## WHAT IS REQUIRED
Retype, word for word, every line of the records below starting at the one that contains "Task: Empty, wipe" and ending at the one that contains "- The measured"; include both of those lines and nothing more.

## GIVEN INFORMATION
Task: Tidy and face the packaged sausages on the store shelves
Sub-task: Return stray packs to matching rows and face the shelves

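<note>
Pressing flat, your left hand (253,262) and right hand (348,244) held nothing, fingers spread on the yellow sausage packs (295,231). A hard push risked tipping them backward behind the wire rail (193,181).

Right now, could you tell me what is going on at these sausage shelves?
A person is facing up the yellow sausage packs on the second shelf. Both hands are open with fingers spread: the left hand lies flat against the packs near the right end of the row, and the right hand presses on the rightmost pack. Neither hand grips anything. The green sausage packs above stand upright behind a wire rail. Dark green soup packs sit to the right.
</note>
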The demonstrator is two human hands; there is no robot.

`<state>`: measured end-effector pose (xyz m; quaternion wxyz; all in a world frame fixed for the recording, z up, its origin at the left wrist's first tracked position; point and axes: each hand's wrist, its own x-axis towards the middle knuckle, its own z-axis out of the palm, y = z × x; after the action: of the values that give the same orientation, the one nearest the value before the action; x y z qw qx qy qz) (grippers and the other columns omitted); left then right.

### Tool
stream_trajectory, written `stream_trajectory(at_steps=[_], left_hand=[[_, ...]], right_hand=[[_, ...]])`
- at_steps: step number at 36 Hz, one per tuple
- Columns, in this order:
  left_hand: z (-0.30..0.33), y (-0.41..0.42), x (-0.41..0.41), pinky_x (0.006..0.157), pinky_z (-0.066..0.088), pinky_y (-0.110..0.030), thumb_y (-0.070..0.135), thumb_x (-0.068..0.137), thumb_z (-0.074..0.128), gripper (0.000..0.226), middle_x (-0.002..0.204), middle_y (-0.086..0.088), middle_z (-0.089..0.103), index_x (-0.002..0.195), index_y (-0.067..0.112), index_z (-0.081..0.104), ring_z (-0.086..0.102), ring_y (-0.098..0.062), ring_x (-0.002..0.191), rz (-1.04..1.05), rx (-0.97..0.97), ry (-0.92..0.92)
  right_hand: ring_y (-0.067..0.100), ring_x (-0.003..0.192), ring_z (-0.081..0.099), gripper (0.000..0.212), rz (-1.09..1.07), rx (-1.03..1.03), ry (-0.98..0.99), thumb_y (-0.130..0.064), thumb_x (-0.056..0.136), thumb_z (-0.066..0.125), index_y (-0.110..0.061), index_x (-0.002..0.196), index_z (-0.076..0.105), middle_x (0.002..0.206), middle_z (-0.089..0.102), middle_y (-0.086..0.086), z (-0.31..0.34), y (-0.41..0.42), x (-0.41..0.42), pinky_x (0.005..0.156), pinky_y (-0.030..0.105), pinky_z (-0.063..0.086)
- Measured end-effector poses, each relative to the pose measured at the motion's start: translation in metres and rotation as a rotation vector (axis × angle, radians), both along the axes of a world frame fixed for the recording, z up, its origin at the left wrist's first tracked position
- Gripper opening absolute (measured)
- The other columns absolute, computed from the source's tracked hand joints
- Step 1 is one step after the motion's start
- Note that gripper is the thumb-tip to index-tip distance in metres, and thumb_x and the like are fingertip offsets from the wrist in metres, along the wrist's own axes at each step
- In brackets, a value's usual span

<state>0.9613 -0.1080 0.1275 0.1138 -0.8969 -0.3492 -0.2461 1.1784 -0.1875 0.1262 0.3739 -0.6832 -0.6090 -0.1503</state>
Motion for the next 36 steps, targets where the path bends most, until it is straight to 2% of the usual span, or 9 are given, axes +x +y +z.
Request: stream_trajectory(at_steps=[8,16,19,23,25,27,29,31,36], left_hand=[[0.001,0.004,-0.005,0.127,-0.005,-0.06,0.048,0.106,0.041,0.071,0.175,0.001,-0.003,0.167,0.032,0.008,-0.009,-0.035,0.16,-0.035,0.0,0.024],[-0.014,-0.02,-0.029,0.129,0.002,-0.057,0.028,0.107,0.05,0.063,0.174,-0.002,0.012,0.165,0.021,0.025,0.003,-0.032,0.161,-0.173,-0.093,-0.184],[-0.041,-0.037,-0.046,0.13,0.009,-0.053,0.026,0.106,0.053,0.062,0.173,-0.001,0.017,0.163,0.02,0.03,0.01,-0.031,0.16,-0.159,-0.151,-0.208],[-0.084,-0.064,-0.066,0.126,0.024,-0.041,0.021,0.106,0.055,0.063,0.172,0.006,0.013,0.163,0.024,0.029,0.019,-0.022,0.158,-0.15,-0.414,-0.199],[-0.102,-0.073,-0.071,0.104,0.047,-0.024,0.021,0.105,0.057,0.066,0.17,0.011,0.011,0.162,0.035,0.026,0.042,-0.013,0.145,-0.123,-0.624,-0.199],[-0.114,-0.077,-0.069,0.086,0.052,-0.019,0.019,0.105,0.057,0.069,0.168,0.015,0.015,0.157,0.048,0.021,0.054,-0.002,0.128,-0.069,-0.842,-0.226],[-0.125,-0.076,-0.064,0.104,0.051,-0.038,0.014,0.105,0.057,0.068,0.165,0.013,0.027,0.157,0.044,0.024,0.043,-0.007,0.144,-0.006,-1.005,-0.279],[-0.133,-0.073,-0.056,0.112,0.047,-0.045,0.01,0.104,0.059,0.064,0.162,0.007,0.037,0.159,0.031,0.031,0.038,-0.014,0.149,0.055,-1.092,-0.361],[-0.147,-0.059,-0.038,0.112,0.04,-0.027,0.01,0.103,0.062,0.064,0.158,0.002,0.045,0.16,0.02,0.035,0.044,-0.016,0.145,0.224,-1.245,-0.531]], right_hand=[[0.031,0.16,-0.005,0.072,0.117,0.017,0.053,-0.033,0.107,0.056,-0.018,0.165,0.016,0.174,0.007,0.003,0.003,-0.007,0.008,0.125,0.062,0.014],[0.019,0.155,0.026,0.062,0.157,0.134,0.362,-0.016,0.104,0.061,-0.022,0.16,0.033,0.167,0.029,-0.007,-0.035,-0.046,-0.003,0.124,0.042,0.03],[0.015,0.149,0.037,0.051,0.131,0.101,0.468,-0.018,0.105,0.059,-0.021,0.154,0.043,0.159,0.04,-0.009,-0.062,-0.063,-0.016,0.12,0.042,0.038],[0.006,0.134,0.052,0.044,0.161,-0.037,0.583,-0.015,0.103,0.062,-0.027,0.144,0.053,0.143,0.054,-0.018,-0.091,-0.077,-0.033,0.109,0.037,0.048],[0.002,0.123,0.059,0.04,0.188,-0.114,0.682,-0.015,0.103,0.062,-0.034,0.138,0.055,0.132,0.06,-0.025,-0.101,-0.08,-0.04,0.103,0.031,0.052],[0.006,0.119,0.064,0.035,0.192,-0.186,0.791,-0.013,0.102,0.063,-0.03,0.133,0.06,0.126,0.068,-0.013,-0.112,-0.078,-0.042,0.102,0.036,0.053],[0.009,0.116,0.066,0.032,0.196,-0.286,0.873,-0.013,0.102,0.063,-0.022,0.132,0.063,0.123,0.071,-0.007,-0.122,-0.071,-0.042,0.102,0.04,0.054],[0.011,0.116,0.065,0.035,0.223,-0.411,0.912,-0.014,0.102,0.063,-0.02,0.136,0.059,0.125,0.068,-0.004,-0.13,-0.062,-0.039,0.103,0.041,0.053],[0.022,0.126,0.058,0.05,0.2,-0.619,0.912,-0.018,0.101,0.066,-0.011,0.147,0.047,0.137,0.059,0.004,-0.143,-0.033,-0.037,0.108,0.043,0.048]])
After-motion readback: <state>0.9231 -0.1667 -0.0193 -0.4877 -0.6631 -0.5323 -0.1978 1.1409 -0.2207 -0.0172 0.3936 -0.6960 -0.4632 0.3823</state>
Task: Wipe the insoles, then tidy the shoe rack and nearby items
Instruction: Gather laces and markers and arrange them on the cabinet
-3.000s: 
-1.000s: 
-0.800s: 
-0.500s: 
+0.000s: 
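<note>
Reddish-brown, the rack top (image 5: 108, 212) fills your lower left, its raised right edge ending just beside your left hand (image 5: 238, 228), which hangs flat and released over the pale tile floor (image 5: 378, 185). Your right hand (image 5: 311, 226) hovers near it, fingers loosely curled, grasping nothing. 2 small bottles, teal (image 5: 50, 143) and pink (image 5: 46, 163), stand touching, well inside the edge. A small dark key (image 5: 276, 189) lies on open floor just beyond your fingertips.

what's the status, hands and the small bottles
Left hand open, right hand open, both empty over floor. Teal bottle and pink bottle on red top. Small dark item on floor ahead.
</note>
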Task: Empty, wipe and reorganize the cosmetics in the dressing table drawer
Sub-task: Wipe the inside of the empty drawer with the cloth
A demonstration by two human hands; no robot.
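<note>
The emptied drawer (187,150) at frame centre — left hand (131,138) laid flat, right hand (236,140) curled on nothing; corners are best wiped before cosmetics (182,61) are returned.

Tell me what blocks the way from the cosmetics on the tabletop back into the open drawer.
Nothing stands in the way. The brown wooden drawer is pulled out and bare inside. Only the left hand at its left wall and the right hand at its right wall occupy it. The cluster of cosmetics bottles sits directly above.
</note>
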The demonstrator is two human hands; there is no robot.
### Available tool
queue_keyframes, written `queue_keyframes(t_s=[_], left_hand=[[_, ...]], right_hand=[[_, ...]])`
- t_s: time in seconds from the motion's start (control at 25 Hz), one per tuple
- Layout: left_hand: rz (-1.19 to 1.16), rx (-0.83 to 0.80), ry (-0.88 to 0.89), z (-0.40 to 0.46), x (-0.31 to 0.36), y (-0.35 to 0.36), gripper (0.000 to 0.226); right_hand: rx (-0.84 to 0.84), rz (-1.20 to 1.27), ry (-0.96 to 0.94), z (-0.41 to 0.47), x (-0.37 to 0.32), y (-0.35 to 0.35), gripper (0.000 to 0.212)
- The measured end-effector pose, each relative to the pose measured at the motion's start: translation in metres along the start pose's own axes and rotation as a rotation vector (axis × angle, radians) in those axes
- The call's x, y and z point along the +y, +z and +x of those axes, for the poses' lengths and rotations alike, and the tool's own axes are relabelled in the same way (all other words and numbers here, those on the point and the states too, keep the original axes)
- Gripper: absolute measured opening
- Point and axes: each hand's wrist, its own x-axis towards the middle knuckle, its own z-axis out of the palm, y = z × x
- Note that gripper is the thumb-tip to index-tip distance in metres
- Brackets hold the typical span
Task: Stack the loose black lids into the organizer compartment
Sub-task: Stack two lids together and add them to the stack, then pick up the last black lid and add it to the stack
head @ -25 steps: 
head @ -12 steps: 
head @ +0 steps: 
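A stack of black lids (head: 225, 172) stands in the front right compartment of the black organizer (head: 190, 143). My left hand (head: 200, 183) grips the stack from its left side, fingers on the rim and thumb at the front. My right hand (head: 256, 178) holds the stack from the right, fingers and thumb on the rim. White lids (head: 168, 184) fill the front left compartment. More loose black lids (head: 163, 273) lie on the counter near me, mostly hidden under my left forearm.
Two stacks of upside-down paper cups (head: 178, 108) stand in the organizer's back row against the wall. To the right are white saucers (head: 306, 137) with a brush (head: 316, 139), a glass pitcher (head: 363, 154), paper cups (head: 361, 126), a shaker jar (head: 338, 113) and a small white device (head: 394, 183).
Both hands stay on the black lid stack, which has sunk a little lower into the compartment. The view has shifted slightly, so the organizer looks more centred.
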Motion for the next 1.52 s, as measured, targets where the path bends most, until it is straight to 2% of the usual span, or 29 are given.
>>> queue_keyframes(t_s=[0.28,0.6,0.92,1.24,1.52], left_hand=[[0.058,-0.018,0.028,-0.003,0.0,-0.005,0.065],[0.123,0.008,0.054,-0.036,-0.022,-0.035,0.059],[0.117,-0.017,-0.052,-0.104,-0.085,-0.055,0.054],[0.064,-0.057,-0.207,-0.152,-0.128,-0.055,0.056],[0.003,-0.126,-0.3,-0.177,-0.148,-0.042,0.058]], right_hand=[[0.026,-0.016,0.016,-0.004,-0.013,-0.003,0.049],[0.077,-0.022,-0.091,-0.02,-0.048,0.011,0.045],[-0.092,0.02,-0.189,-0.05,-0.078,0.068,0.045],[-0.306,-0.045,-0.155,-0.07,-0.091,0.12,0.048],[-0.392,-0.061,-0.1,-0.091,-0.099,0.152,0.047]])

## OUTPUT FOR THIS TASK
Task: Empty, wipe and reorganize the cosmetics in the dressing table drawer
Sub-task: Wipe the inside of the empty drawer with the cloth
A demonstration by two human hands; no robot.
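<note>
The emptied drawer (187,150) at frame centre — left hand (131,138) laid flat, right hand (236,140) curled on nothing; corners are best wiped before cosmetics (182,61) are returned.

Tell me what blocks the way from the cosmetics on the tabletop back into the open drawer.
Nothing stands in the way. The brown wooden drawer is pulled out and bare inside. Only the left hand at its left wall and the right hand at its right wall occupy it. The cluster of cosmetics bottles sits directly above.
</note>
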The demonstrator is two human hands; there is no robot.
### Available tool
queue_keyframes, written `queue_keyframes(t_s=[_], left_hand=[[_, ...]], right_hand=[[_, ...]])`
- t_s: time in seconds from the motion's start (control at 25 Hz), one per tuple
- Layout: left_hand: rz (-1.19 to 1.16), rx (-0.83 to 0.80), ry (-0.88 to 0.89), z (-0.40 to 0.46), x (-0.31 to 0.36), y (-0.35 to 0.36), gripper (0.000 to 0.226); right_hand: rx (-0.84 to 0.84), rz (-1.20 to 1.27), ry (-0.96 to 0.94), z (-0.41 to 0.47), x (-0.37 to 0.32), y (-0.35 to 0.35), gripper (0.000 to 0.212)
- The measured end-effector pose, each relative to the pose measured at the motion's start: translation in metres along the start pose's own axes and rotation as a rotation vector (axis × angle, radians) in those axes

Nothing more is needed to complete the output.